Our standards for precision in location data have changed over the years. With modern GPS, we expect a location to be pretty darn close to the actual collection/observation spot. In the years before GPS, location data were typically much less precise … often within a half-mile or a mile was considered adequate. Lots of old specimen records have locations like “10 miles north of Anytown” where the spot from which the mileage was calculated is unclear (middle of town? the town post office? the edge of town at that time?). And don’t get me started about Township-Range-Section coordinates …
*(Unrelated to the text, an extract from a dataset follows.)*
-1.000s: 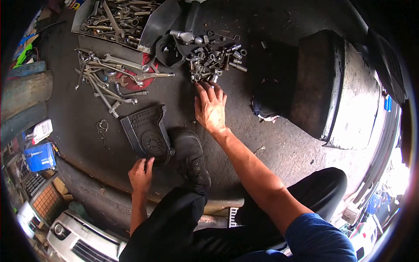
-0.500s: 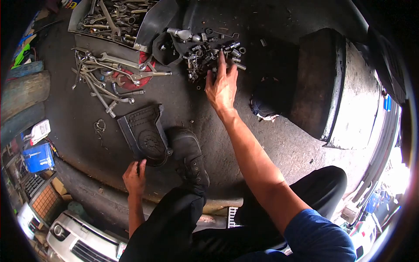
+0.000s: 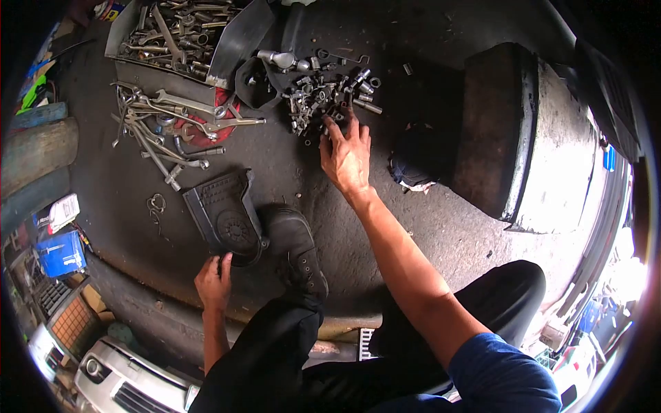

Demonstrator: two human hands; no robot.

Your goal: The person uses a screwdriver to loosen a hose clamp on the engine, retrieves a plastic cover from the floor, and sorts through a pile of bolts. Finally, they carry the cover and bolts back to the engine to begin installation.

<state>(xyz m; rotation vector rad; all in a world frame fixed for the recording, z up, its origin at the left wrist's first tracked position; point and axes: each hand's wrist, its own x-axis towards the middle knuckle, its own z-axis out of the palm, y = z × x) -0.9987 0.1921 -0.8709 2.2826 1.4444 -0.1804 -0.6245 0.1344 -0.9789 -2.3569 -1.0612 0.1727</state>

Precision is one thing. Accuracy is another. Location data on iNat is generally very precise. It’s the accuracy I’m worried about. I’ve even detected cases where the observer’s camera was getting stale GPS data from the app on the observer’s phone, and so recording very precise, but inaccurate location data in the EXIF. Again, this was detected by correlating the observations with those of other people in a group that was travelling together (as I discovered after spotting very similar photos). After I pointed out the location discrepancy, they confirmed that yeah, the camera app was prone to recording the wrong lat/long in photos.
Bottom line - there are probably lots of iNat observations with very precise, but inaccurate location information. But you wouldn’t know it without doing some serious sleuthing. It’s a very convincing illusion.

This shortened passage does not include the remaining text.